- **Your instructions**
Please repeat the whole listing exactly, but leave out any picture it holds.

▬▬▬▬▬▬▬▬▬▬

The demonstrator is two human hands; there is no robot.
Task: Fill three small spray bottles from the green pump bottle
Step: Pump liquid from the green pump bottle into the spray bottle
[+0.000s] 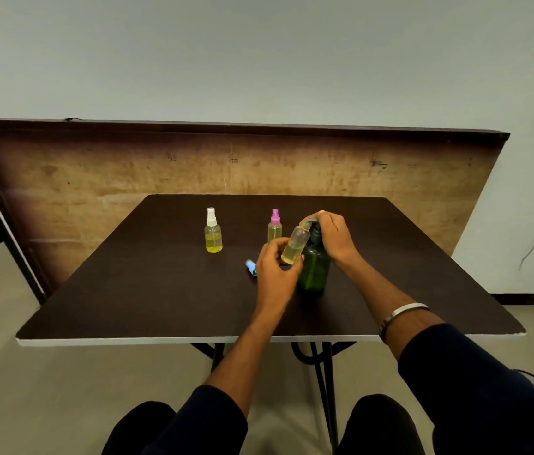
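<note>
1. The green pump bottle [314, 266] is stood upright on the table [147, 300], right of centre and near the front half.
2. The pump head is covered and pressed by the right hand [332, 233], fingers curled over it; presumably this is done to drive liquid out of the spout.
3. An uncapped small spray bottle [295, 245] is held tilted by the left hand [273, 270], pinched between thumb and fingers near its base, its open neck brought up under the spout so the stream can be caught. It is seen partly filled with yellowish liquid.
4. Its blue spray cap [251, 267] is laid on the table just left of the left hand, kept within reach for refitting.
5. Two capped bottles are set aside further back: a white-capped bottle [213, 232] and a pink-capped bottle [274, 226], both holding yellow liquid, judged already filled.
6. The table top is dark brown with a pale edge; a worn wooden board [95, 178] is leaned behind it against a plain wall.
</note>
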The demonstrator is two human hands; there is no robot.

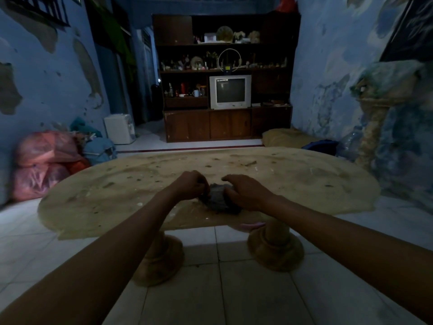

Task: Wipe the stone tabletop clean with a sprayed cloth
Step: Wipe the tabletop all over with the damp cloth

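Cloth (219, 200) between left hand (191, 185), right hand (246, 192).

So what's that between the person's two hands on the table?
A crumpled dark cloth lies between the left hand and right hand, on the stone tabletop, in the head view.

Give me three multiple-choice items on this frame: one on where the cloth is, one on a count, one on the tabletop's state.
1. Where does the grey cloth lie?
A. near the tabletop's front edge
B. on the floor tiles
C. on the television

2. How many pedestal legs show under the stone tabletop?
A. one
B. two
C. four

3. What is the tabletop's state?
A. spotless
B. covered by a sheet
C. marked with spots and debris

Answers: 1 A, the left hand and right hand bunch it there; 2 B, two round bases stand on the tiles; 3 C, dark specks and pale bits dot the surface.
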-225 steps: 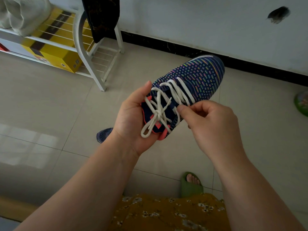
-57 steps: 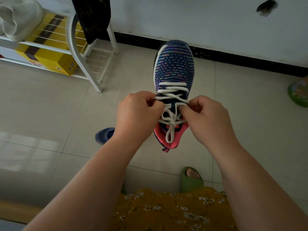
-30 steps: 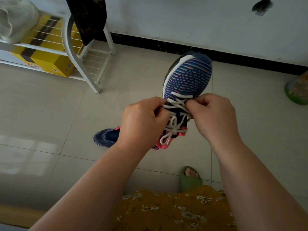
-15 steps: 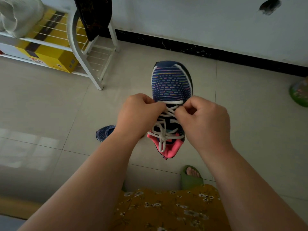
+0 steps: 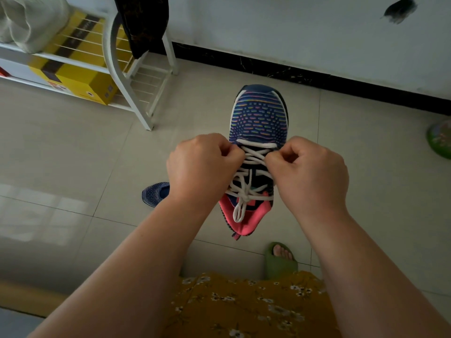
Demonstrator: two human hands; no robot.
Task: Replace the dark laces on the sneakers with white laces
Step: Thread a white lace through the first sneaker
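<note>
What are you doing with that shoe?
A person holds a blue sneaker up off the floor, toe pointing away. The left hand and the right hand each pinch the white lace at the sides, near the upper crossings. The lace is already threaded and knotted near the pink tongue. A second sneaker lies on the floor, mostly hidden behind the left arm.

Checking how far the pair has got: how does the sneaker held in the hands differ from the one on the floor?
The held sneaker is up in the air, toe pointing away, gripped by the left hand and right hand; the floor sneaker lies on the tiles, untouched. The held one shows its white laces, threaded and tied; the floor one is mostly hidden behind the left wrist, its laces unseen. Both share a dark blue knit.
</note>
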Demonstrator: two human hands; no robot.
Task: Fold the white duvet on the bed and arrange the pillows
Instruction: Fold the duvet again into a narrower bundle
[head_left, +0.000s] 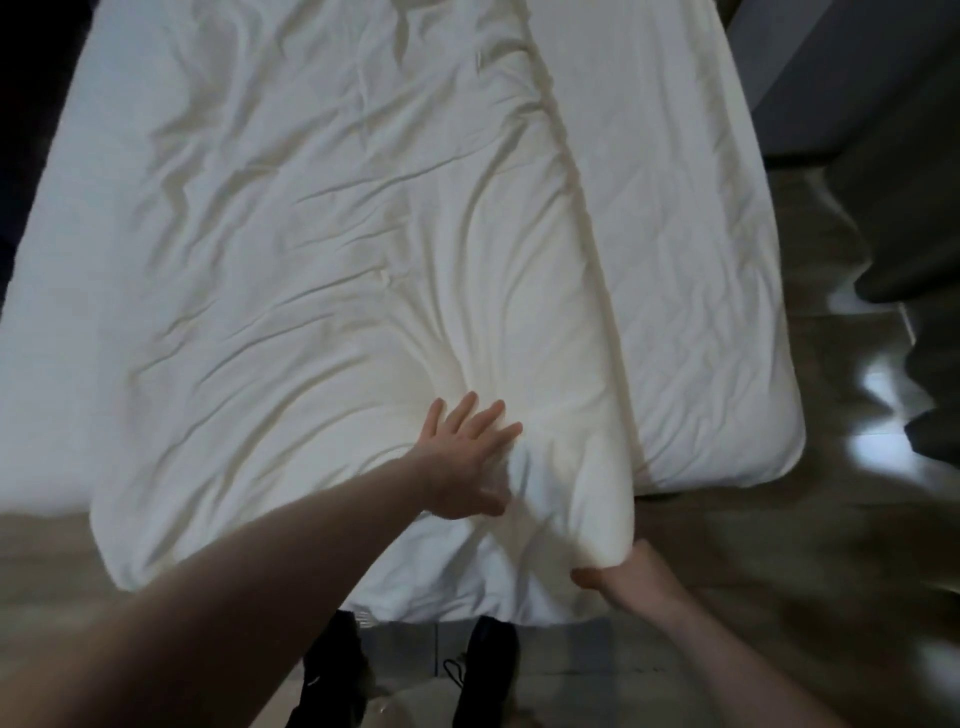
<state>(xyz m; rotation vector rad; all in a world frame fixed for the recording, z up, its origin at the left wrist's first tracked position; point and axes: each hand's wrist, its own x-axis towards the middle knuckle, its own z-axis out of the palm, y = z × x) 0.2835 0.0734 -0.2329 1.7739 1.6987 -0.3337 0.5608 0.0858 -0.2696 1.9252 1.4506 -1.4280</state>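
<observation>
at the lower centre of the frame, the left hand is pressing flat, fingers spread, pinning the white duvet on the bed, while the right hand is gripping its near corner, likely to square the fold.

White duvet: wrinkled, lying lengthwise along bed, folded edge running up from the gripped near-right corner. That corner is thick, doubled over, lifted off the near end; rest spreads left and away from it.
</observation>
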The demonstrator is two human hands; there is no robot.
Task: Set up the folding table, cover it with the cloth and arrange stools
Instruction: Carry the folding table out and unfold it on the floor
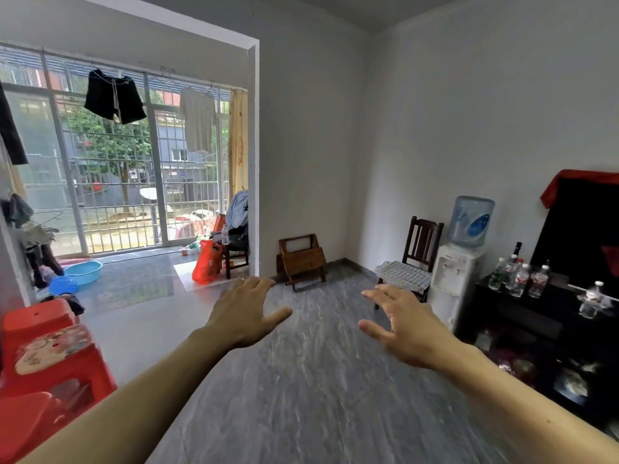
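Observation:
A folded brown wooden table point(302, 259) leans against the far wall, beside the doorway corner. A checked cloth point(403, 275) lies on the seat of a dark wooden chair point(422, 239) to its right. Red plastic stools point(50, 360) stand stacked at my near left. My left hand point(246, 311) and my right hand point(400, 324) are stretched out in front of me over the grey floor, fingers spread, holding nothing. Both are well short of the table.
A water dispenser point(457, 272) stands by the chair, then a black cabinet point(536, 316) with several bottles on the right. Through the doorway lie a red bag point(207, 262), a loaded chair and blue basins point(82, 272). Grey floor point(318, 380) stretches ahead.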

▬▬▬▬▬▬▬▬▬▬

- **Written response**
The demonstrator is two human hands; there is no robot.
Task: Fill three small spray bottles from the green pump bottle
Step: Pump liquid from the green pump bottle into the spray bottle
[+0.000s] 
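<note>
1. The green pump bottle [314, 266] is stood upright on the table [147, 300], right of centre and near the front half.
2. The pump head is covered and pressed by the right hand [332, 233], fingers curled over it; presumably this is done to drive liquid out of the spout.
3. An uncapped small spray bottle [295, 245] is held tilted by the left hand [273, 270], pinched between thumb and fingers near its base, its open neck brought up under the spout so the stream can be caught. It is seen partly filled with yellowish liquid.
4. Its blue spray cap [251, 267] is laid on the table just left of the left hand, kept within reach for refitting.
5. Two capped bottles are set aside further back: a white-capped bottle [213, 232] and a pink-capped bottle [274, 226], both holding yellow liquid, judged already filled.
6. The table top is dark brown with a pale edge; a worn wooden board [95, 178] is leaned behind it against a plain wall.
</note>
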The demonstrator is two human hands; there is no robot.


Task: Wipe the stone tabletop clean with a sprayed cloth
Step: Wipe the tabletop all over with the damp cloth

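Cloth (219, 200) between left hand (191, 185), right hand (246, 192).

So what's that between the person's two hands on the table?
A crumpled dark cloth lies between the left hand and right hand, on the stone tabletop, in the head view.

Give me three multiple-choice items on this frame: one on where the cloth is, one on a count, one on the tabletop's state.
1. Where does the grey cloth lie?
A. near the tabletop's front edge
B. on the floor tiles
C. on the television

2. How many pedestal legs show under the stone tabletop?
A. one
B. two
C. four

3. What is the tabletop's state?
A. spotless
B. covered by a sheet
C. marked with spots and debris

Answers: 1 A, the left hand and right hand bunch it there; 2 B, two round bases stand on the tiles; 3 C, dark specks and pale bits dot the surface.
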-225 steps: 
-57 steps: 
-30 steps: 
-15 steps: 
+0 steps: 
Demonstrator: two human hands; no robot.
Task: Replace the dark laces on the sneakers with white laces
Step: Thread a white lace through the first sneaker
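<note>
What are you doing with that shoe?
A person holds a blue sneaker up off the floor, toe pointing away. The left hand and the right hand each pinch the white lace at the sides, near the upper crossings. The lace is already threaded and knotted near the pink tongue. A second sneaker lies on the floor, mostly hidden behind the left arm.

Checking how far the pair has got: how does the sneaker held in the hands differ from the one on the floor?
The held sneaker is up in the air, toe pointing away, gripped by the left hand and right hand; the floor sneaker lies on the tiles, untouched. The held one shows its white laces, threaded and tied; the floor one is mostly hidden behind the left wrist, its laces unseen. Both share a dark blue knit.
</note>
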Demonstrator: two human hands; no robot.
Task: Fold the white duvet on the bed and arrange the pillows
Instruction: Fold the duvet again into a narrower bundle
[head_left, +0.000s] 
<state>(xyz m; rotation vector rad; all in a world frame fixed for the recording, z up, its origin at the left wrist's first tracked position; point and axes: each hand's wrist, its own x-axis towards the middle knuckle, its own z-axis out of the palm, y = z × x) 0.2835 0.0734 -0.2329 1.7739 1.6987 -0.3337 0.5608 0.0858 -0.2696 1.9252 1.4506 -1.4280</state>
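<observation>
at the lower centre of the frame, the left hand is pressing flat, fingers spread, pinning the white duvet on the bed, while the right hand is gripping its near corner, likely to square the fold.

White duvet: wrinkled, lying lengthwise along bed, folded edge running up from the gripped near-right corner. That corner is thick, doubled over, lifted off the near end; rest spreads left and away from it.
</observation>
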The demonstrator is two human hands; there is no robot.
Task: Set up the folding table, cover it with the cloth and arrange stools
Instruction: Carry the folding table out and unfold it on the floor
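Observation:
A folded brown wooden table point(302, 259) leans against the far wall, beside the doorway corner. A checked cloth point(403, 275) lies on the seat of a dark wooden chair point(422, 239) to its right. Red plastic stools point(50, 360) stand stacked at my near left. My left hand point(246, 311) and my right hand point(400, 324) are stretched out in front of me over the grey floor, fingers spread, holding nothing. Both are well short of the table.
A water dispenser point(457, 272) stands by the chair, then a black cabinet point(536, 316) with several bottles on the right. Through the doorway lie a red bag point(207, 262), a loaded chair and blue basins point(82, 272). Grey floor point(318, 380) stretches ahead.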

The response to this exercise has been given in full.